*** Recorded data ***
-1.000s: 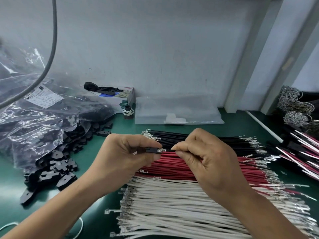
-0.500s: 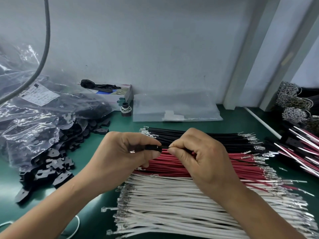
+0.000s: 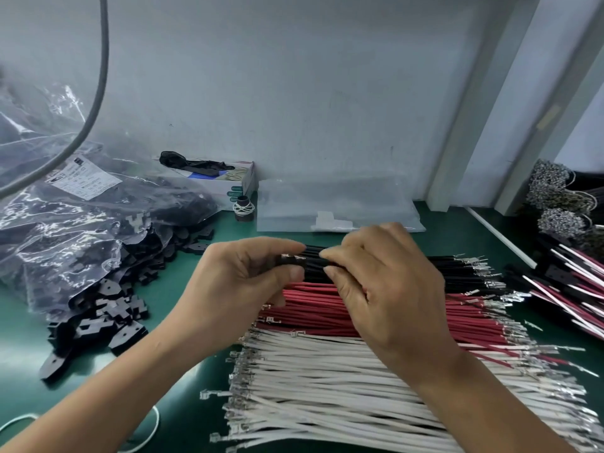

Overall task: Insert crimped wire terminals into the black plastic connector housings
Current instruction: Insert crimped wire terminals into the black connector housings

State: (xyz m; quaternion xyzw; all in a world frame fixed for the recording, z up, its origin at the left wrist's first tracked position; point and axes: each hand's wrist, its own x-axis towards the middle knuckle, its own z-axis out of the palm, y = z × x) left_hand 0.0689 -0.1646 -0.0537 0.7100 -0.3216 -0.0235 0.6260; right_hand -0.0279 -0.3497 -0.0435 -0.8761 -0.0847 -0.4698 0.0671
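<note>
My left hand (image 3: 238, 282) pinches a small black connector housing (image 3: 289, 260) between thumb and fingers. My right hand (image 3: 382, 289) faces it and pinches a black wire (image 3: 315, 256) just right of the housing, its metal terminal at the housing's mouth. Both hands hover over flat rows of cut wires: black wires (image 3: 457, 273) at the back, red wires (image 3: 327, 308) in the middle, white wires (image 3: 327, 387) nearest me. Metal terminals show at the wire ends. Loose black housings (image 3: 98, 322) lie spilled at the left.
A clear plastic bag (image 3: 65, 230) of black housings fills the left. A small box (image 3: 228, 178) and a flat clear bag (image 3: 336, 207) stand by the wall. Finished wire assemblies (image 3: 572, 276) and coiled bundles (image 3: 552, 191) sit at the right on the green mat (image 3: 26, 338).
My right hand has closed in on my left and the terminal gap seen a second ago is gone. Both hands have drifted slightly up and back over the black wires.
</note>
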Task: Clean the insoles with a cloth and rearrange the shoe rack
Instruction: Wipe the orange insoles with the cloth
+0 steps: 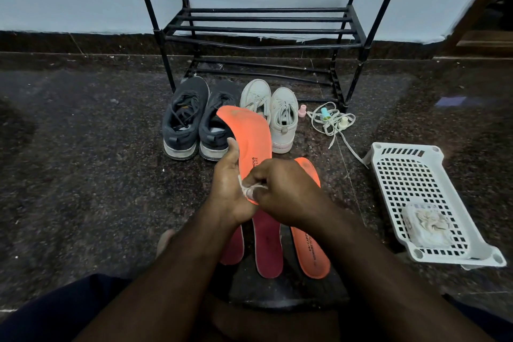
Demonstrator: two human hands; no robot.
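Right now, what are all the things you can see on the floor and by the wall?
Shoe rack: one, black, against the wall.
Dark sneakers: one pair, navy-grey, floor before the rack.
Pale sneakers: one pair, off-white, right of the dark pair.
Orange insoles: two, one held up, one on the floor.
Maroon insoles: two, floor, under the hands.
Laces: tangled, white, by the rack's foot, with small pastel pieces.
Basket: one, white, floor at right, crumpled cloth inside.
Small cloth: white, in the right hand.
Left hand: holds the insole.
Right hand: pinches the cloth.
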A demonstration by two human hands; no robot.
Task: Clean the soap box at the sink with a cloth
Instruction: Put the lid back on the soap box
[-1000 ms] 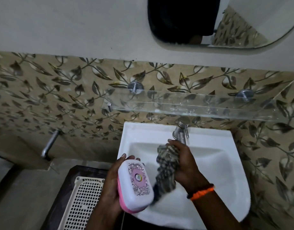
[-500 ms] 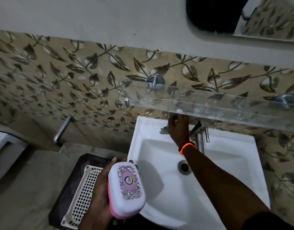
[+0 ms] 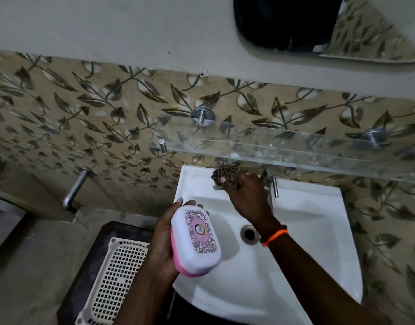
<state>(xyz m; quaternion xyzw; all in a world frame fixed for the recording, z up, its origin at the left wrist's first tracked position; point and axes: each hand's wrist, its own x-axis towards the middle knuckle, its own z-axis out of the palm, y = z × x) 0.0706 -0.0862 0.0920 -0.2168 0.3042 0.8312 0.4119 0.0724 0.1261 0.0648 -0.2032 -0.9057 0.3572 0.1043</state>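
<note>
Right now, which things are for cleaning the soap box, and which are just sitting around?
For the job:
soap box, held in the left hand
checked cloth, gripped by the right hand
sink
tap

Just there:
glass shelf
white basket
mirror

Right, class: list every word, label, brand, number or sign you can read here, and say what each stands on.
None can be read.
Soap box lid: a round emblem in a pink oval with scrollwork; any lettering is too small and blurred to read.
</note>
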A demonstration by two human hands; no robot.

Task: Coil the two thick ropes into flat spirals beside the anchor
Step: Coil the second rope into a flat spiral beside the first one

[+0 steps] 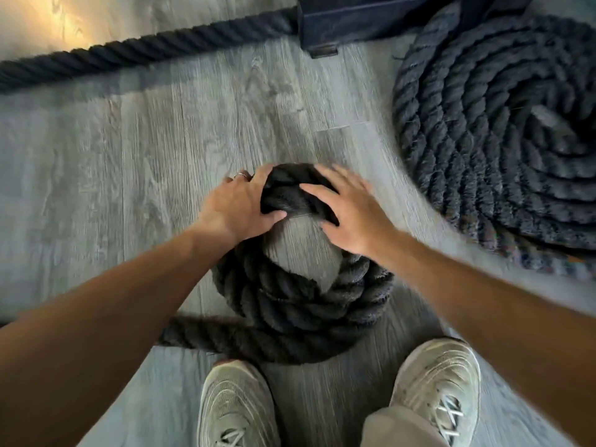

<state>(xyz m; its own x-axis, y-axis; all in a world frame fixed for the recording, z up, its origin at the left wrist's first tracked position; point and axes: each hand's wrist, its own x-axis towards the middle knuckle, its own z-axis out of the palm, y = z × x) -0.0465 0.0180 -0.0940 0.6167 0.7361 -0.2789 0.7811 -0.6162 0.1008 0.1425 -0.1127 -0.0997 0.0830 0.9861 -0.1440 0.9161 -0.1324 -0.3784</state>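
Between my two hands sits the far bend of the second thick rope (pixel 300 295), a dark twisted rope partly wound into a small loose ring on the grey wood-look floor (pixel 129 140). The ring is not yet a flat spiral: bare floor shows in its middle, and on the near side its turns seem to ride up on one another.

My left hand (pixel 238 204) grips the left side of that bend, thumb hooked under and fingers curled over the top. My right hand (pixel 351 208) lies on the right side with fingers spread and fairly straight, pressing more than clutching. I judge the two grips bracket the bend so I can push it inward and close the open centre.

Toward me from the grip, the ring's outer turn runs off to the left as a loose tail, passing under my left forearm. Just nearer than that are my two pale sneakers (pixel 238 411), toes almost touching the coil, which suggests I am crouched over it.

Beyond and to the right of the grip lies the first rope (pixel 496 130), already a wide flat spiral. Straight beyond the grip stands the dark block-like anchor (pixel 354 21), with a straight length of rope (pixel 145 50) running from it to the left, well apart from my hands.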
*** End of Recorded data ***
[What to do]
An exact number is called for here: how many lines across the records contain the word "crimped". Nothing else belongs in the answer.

[Result below]
2